There are close to 6,500 spoken languages in the world, roughly 600 of which are widely known, practised or learned. Each language has a unique culture attached to it, which is invariably expressed in its words. A culture has to allot enough importance to an experience to have a unique word for it, thus making them “untranslatable”.
When one talks about untranslatable words, they can be classified into broadly two types of contexts:
I. Translatable contexts: Concepts and ideas that are easily understood across cultures and geographical locations. These are words that may not have a one-word translation, but can be satisfactorily explained in most languages. They usually pertain to simple human emotions, natural phenomena, universal social norms, etc.
II. Untranslatable contexts: These contexts are more specific to a culture or location that may not even hold any meaning when placed outside of that constraint, becoming very difficult to explain in other languages. Such words usually have a large range of possible meanings that are commonly perceived under multiple headings, or they describe complex, subtle human tendencies, or they are rooted in a specific culture and its norms, which holds no relevance in other contexts.
It is believed that this project will bring together cultural explorations and visibility along with presenting it in the context with etymology and language structure, while being a visually pleasing experience. Storytelling also becomes an important element, so as to holistically portray the complete extent of what every word means. The future scope for exploration includes possibilities like integrating Alternate Reality with print to create an interesting experience.

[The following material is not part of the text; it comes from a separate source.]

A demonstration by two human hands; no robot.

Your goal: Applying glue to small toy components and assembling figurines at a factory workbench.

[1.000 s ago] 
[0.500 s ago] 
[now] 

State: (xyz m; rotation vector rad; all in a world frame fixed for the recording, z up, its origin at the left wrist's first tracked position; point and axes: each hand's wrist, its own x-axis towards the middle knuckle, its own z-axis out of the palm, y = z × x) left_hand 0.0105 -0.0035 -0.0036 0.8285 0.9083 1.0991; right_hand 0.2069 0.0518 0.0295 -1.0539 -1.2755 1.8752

After researching existing projects, it was observed that most of them stop at expressing the literal meaning of the words in question, without attempting to explain the construction, grammar or etymology of the word- information that is crucial to truly understand the context and usage of the word, thus being culturally relevant.
Some relevant gaps noticed were:
a. What historical language roots do the words originate from? How is each word composed?
b. How is etymology relevant in the cultural context of the respective words?
c. How can one employ the situational relevance of certain words in visual storytelling?
d. How can abstract metaphors be used to tell a story about the word?